Nancy n’est pas un cas isolé. La violence aux urgences des hôpitaux s’exprime partout. En mars dernier, des actes de violence à l’hôpital Saint-Antoine de Paris ont marqué le début d’un mouvement de grève qui s’est étendu à toute la France. Un collectif s’est créé. Actuellement, ce sont 260 services des urgences qui sont en grève, soit une bonne moitié des urgences du pays.

Angoisse et agressivité

Comment en est-on arrivé là ?
« Les temps d’attente sont inadmissibles » reconnaît Camille Séroux. « Les patients attendent jusqu’à 10 ou 12 heures pour voir un médecin. Cela génère de l’angoisse et de l’agressivité. C’est compréhensible. »
Si les urgences sont saturées, c’est par manque de lits à l’hôpital. En attendant qu’un lit se libère, le patient reste aux urgences. D’où une prise en charge supplémentaire qui suppose davantage de personnel. Or, les urgences manquent cruellement de personnel. D’où saturation, d’où angoisse et agressivité.

Plusieurs filières

Le service des urgences du CHRU de Nancy, à l’hôpital Central, fonctionne H 24 avec un médecin la journée, un infirmier à l’accueil, une aide-soignante et un agent administratif.
Le service est scindé en plusieurs filières selon l’état et les besoins médicaux des patients. Il y a une filière ‘’non valide’’ pour les patients nécessitant une prise en charge plus importante (examens médicaux, bilan sanguin, imagerie…). Il y a là 3 infirmiers pour 14 patients dans des boxes individuels plus deux médecins et, la journée, une aide-soignante.
Une filière des urgences vitales, dans la salle d’Accueil des Urgences Vitales (SAUV), il y a 5 emplacements, un infirmier et une aide-soignante ainsi qu’un médecin dédié de 14 h à 22 h 30.
Il existe aussi une filière ‘’courte’’ qui s’apparente à la consultation de médecine de ville. Sans paramédicaux mais avec un médecin dédié, un interne et des externes.
Il existe aussi une « zone bleue », où sont installés 10 ou 11 emplacements couchés pour les patients en attente soit de résultats médicaux soit d’une hospitalisation. Un infirmier et un aide-soignant sont affectés à ce service.
Enfin, la filière trauma, ouverte de 9 à 19 heures fonctionne avec son propre personnel.
Au total, le service des urgences du CHRU de Nancy est composé de 6 infirmiers, 4 aides-soignants, et un personnel administratif. Quant au personnel médical, il est composé la journée de deux médecins pour les filières et d’un médecin pour l’accueil renforcé par un médecin pour les urgences vitales de 14h à 22h30. Et la nuit 2 médecins pour l’ensemble des urgences.

collectif inter-urgences

https://www.facebook.com/InterUrg/

https://twitter.com/interurg?lang=fr

Camille Séroux : « C’est tout le système de santé qu’il faut revoir »

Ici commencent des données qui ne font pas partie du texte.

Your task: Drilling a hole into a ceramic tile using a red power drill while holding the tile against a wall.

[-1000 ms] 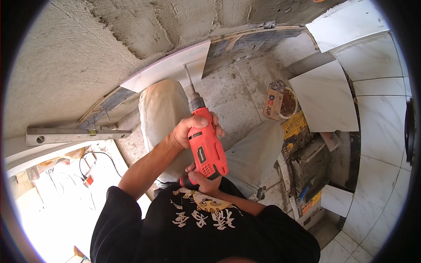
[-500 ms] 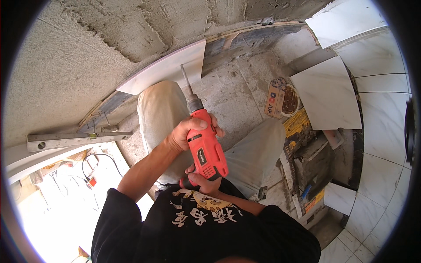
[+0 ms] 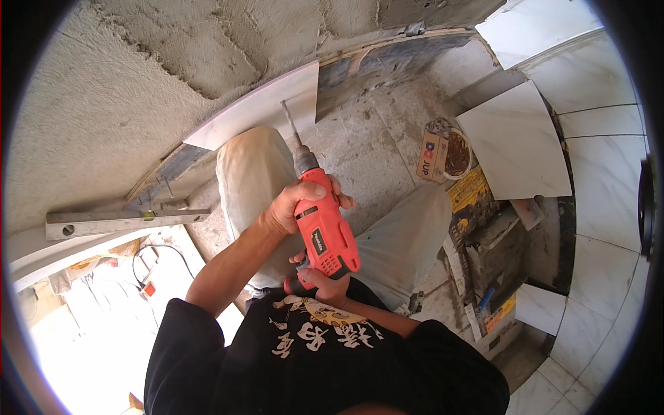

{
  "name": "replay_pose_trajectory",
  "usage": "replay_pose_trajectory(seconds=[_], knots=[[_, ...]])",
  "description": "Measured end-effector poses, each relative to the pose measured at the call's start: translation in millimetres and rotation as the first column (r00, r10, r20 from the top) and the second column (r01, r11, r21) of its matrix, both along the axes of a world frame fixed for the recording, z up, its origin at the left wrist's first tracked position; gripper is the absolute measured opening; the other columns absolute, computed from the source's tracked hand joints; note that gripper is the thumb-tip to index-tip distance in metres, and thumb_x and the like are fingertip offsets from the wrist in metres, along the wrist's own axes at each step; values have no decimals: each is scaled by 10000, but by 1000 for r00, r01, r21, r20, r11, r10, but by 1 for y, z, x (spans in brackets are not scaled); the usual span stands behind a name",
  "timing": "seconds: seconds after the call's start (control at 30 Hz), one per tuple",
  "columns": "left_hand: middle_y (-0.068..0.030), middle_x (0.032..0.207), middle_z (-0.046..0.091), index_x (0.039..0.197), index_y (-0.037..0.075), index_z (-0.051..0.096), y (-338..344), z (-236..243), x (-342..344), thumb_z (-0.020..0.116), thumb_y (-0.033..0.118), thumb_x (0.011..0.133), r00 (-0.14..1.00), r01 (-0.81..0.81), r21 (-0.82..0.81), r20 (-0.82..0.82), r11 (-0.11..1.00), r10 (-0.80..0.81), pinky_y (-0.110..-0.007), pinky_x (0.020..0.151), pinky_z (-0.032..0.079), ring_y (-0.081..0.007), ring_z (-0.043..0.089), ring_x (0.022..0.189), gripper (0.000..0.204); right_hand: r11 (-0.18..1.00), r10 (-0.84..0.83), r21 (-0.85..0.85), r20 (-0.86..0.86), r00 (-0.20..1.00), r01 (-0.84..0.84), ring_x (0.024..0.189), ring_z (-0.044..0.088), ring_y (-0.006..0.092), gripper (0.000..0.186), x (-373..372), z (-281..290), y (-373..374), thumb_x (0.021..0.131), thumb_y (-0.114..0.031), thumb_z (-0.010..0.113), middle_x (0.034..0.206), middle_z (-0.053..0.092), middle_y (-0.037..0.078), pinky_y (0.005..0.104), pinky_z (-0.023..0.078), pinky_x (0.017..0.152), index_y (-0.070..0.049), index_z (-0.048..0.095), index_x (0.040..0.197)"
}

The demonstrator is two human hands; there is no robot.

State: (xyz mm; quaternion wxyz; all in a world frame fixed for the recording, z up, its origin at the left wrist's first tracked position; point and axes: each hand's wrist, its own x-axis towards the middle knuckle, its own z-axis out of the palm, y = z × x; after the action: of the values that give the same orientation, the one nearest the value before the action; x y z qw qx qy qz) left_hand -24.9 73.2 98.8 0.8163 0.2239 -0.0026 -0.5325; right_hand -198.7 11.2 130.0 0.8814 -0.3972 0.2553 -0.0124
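Note:
I hold a red power drill (image 3: 325, 242) with both hands. My left hand (image 3: 301, 204) wraps round the front of its body just behind the chuck; my right hand (image 3: 319, 283) grips it at the rear, near my black shirt. The long metal bit (image 3: 292, 128) points forward with its tip on, or very close to, the white tile board (image 3: 249, 104) standing against the lower wall. My left knee (image 3: 252, 159), in pale trousers, is bent up against or just before that board.
A metal level (image 3: 128, 220) lies at the left, above a bright opening with cables. On the right are a cardboard box (image 3: 429, 155), a bucket of brown bits (image 3: 458, 158), loose white tiles (image 3: 515, 138), a blue-handled tool (image 3: 486, 297) and a tiled wall (image 3: 602, 187). Rough plaster wall (image 3: 173, 62) rises ahead.
The surroundings have shifted slightly in the picture, as if my head moved a little. My grip on the drill and its aim at the board are nearly the same.

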Motion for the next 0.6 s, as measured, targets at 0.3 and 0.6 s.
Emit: replay_pose_trajectory(seconds=[0.3, 0.6], knots=[[-171, 1009, 701, 1035, 27, 630, -2, -9, -2, 661, 226, 813, 999, -2, 54, 40, 999, 0, -425, 971, 499, -302, 655, 1079, 300, 999, 31, 29, -13, 999, -30, 762, 633, 123, 132, -5, -11, -4, 790, 59, 630, 865, 691, 82, 264, 517, 678, 25, 656, 915], [-159, 1006, 695, 1044, 22, 629, -3, 0, -2, 683, 228, 811, 999, -8, 160, 41, 987, 1, -424, 916, 544, -292, 666, 1079, 316, 995, -2, 101, 23, 1000, 0, 775, 657, 176, 172, -1, -13, -8, 762, 66, 628, 847, 672, 93, 305, 541, 716, 21, 636, 928]])
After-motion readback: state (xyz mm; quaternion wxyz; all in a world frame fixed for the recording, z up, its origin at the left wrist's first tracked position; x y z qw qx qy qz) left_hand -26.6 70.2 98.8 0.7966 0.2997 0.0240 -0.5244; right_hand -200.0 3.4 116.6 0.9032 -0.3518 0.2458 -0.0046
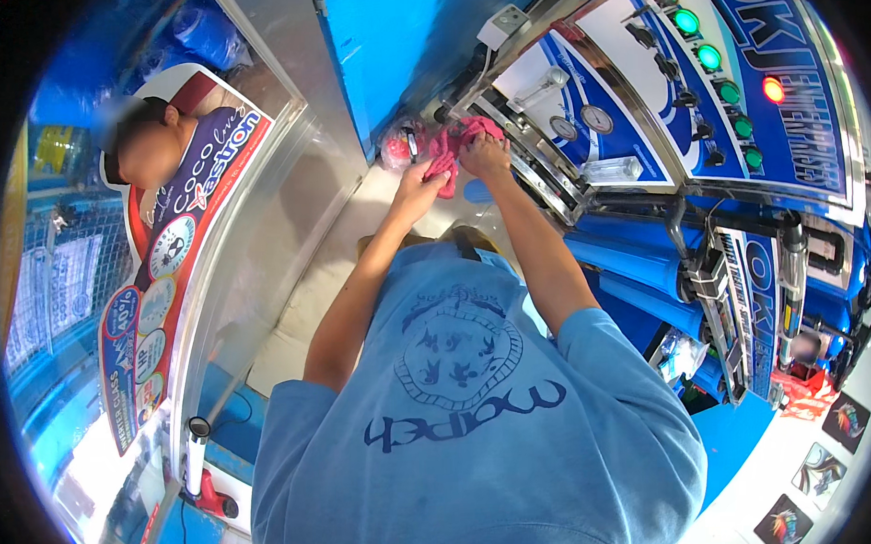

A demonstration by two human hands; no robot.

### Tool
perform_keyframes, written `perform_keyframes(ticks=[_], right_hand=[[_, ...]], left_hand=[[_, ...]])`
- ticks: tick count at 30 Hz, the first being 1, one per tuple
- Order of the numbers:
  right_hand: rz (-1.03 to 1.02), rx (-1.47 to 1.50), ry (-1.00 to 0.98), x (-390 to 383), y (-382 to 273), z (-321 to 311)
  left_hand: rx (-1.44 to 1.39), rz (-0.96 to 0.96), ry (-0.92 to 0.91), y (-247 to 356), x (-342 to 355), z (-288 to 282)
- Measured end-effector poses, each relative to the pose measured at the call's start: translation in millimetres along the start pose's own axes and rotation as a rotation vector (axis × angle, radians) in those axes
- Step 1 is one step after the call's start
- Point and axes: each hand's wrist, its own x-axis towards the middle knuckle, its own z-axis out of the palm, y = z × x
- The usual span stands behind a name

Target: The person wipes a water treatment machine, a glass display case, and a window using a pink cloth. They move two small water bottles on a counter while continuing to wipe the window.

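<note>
My left hand (419,191) grips one end of a bunched pink cloth (443,162), its fingers closed. The rest of the cloth lies under my right hand (486,156), whose fingers are curled over it beside the lower metal frame of the panel machine (537,163). A slim dark and silver item (412,142) shows just above my left hand; whether that hand holds it too I cannot make out. Close behind is a clear plastic bag (393,147) with something red in it.
The machine carries green and red indicator lights (709,57), a round gauge (597,120) and blue filter housings (627,256). A glass-fronted case with a printed poster (180,223) stands on my left. Blue wall (375,53) rises ahead; a white socket box (504,25) hangs near the machine's top.
</note>
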Motion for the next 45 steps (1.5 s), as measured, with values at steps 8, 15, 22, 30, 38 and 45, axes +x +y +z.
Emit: perform_keyframes(ticks=[8, 15, 22, 30, 38, 45], right_hand=[[0.073, 0.014, 0.025, -39.0, 76.0, 15.4], [0.157, 0.022, 0.095, -91.8, 128.0, 29.4], [-0.303, 0.046, 0.242, -59.3, 65.1, 27.9], [-0.229, 1.963, -0.249, -56.4, 34.0, -13.1], [-0.007, 2.127, -0.483, -114.9, 96.3, -33.8], [-0.045, 2.312, -0.676, -129.0, 119.3, -19.2]], left_hand=[[0.082, -0.099, -0.362, 12.6, 6.8, 22.0], [0.253, -0.079, -0.608, 15.8, -12.9, 38.4], [0.216, -0.070, -0.300, 61.5, -52.8, 27.5], [0.423, 0.059, -0.049, 135.8, -73.1, 61.9], [0.352, 0.158, 0.141, 165.7, -82.9, 101.2], [0.094, 0.310, 0.224, 180.6, -96.2, 130.3]])
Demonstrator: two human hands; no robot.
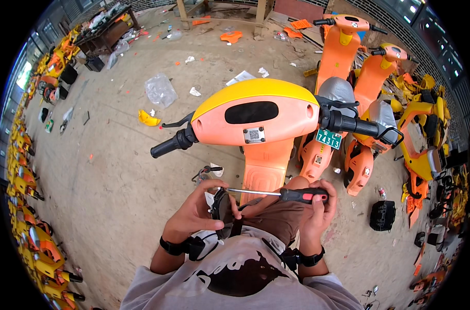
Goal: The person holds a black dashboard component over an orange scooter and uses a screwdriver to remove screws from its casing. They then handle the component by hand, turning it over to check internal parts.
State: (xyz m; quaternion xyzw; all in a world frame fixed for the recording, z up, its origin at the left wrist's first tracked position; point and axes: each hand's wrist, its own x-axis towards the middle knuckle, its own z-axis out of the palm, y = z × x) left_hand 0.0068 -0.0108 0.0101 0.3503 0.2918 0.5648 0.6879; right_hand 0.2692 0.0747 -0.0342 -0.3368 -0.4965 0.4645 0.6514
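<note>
My left hand (192, 213) is closed around a small dark part (223, 205) with a black rim and a pale patch on its side; its exact kind I cannot make out. My right hand (317, 214) grips a screwdriver (297, 195) by its black and red handle. The metal shaft points left, and its tip reaches the upper edge of the dark part; whether it touches is too small to tell. Just beyond my hands stands an orange scooter (266, 165) with a yellow-topped handlebar cover (255, 93) and black grips.
More orange scooters (338, 57) stand at the right. A row of yellow and orange scooters (43, 248) lines the left. A black basket (382, 215) lies on the floor at right. Clear plastic (160, 90) and a yellow piece (148, 118) litter the floor; a dark table (108, 33) stands far left.
</note>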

Camille Séroux, infirmier aux urgences de Nancy (DR)

-Comment expliquez-vous la crise du service des urgences ?

Cette crise est due au fait que le personnel soignant ne tolère plus la qualité des soins qu’il peut offrir aux patients. Celle-ci s’est dégradée parce qu’il y a une augmentation du passage aux urgences : multipliée par deux en vingt ans ! Mais il n’y a pas eu une augmentation du personnel dans les mêmes proportions. En outre il y a une diminution du nombre de lits dans la même période. Cela génère un temps d’attente de plus en plus long. On en est arrivé à des records de près de 5 jours sur un brancard aux urgences, comme à Saint-Étienne, cet été. Avec les conséquences que cela suppose : inconfort, absence de douche, de repas chauds… Tout cela heurte nos consciences et nos valeurs de soignants.

La ministre de la Santé a récemment fait des propositions pour sortir de la crise : une enveloppe de 750 M€ et une réorganisation des urgences via un nouveau service d’accès aux soins (SAS). Cela ne vous convient pas ?

-Non, il n’y a pas d’enveloppe supplémentaire. Il s’agit d’une redistribution sur trois ans d’un budget déjà octroyé à la Santé. Quant au SAS, si j’ai bien compris, c’est un service accessible 24 h/24 et 7 jours/7 par téléphone et par internet. Cela se fait déjà en France, c’est le SAMU, le 15.

Les infirmiers pourraient-ils être amenés à pratiquer certains actes médicaux ?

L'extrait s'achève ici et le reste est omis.